Prada loafer'ları yeni aldım. En çaresiz olduğum şey buydu. Her zaman iyi bir çantayı severim ama çantalarla dizginlemem gerektiğini düşünüyorum.
Loafer'lar, sahip olduğunuz her şeyin neredeyse tam tersi oldukları için ilginç bir seçimdir.
Garip, değil mi? Onları aldığımda, tam olarak emin değildim. Ben, "Onlar çok siyah. Onları giyip giymeyeceğimi bilmiyorum" ve sonra her gün giydim çünkü her şeyle uyumlular. Bir çeşit kıyafeti sertleştiriyorlar.

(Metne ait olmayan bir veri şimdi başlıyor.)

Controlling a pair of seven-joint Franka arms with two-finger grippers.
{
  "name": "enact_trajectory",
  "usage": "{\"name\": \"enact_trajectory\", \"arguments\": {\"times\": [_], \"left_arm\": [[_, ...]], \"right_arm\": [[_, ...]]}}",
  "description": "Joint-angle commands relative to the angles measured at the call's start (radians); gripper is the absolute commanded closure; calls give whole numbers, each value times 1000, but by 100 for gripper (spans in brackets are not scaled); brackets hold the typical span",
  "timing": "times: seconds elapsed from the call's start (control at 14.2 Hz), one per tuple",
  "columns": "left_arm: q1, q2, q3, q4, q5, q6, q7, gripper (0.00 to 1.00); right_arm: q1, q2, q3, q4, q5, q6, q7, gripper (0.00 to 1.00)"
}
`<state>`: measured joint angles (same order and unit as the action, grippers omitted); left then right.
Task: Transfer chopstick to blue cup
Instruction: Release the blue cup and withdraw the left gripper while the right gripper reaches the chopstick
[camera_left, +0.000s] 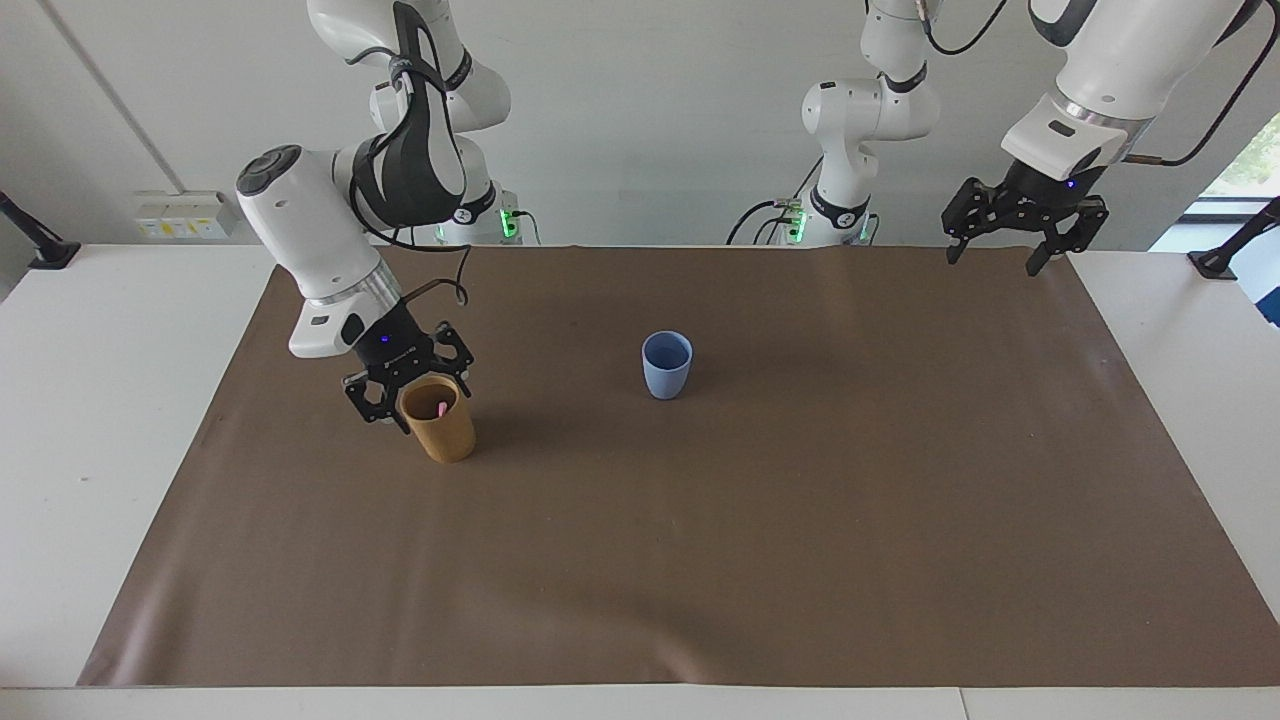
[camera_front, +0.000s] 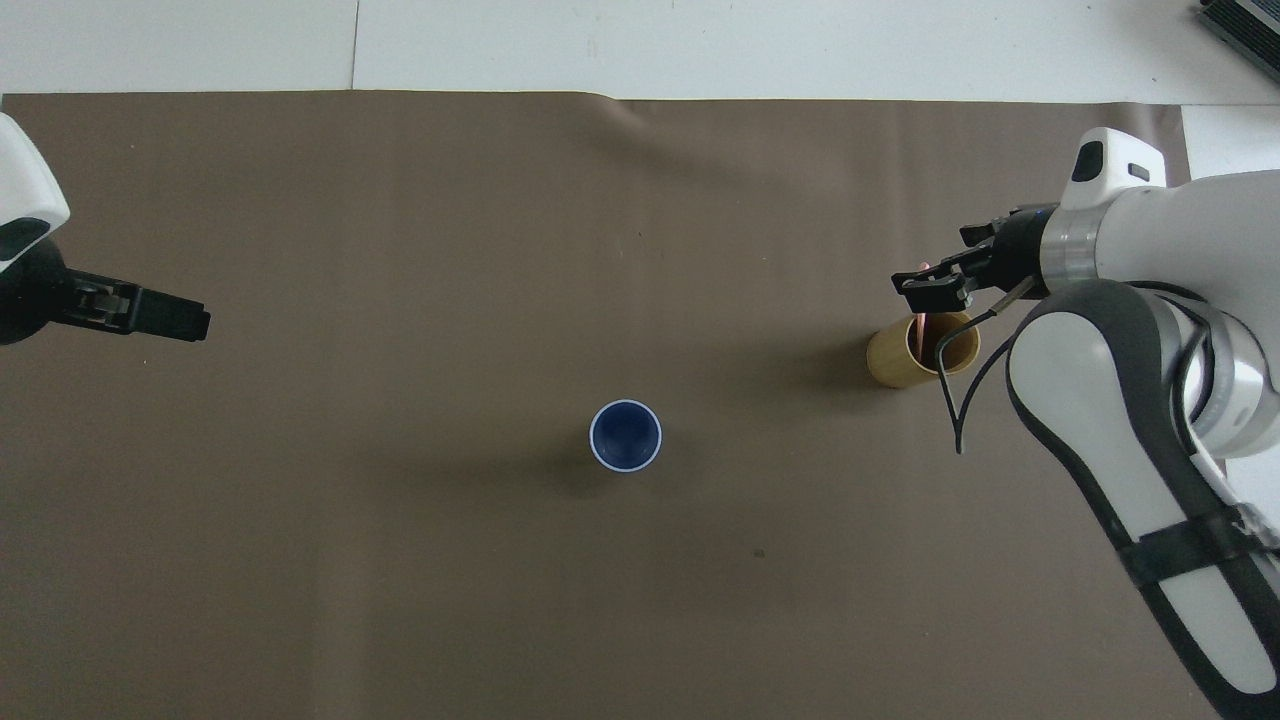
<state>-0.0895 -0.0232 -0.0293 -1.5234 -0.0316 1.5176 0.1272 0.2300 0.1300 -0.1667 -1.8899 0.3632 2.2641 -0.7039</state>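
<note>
Holds the right gripper (camera_left: 410, 385) low over the tan cup (camera_left: 445, 437), fingers parted to a middling gap at the rim's robot side. Keeps the chopstick (camera_left: 441, 409) standing inside that cup, its top just at the fingertips, with no telling whether they touch it. Leaves the blue cup (camera_left: 666, 368) well apart, mid-mat (camera_left: 800, 550), and hangs the waiting left gripper (camera_left: 1010, 240), spread wide, over the mat's robot-side corner.
</note>
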Motion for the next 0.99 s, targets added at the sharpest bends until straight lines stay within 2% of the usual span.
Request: {"name": "enact_trajectory", "arguments": {"times": [0.0, 0.07, 0.14, 0.56, 0.92], "left_arm": [[13, -44, -12, -61, 19, -24, 9, 0], [14, -35, -12, -57, 33, -20, 14, 0], [14, -32, -11, -52, 42, -14, 14, 0], [14, -41, -11, -69, 42, -27, -1, 0], [13, -37, -11, -61, 41, -25, -9, 0]], "right_arm": [[-3, -9, 1, -21, 34, 31, -32, 72], [-3, -9, 1, -21, 36, 31, -28, 91], [-3, -9, 1, -21, 40, 32, -26, 100], [-21, -10, 1, -12, 59, 12, -17, 100], [-47, -82, -7, 28, 60, -76, -6, 100]]}}
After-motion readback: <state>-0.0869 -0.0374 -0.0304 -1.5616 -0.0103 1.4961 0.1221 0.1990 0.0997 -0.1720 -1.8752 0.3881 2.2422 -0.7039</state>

Her zaman bir şeye bakıp onu çok giyeceğinizi bildiğinizi mi düşünüyorsunuz, yoksa bu zamanla gelişen bir beceri mi?
Bence kesinlikle geliştirilmiş bir yetenek. Daha gençken yardım mağazalarına giderken, daha kısa ya da şu ya da bu şekilde şekillendirilmiş gibi görüneceğini hayal edebiliyordum. 10 üzerinden yaklaşık sekiz kez işe yarayacaktır!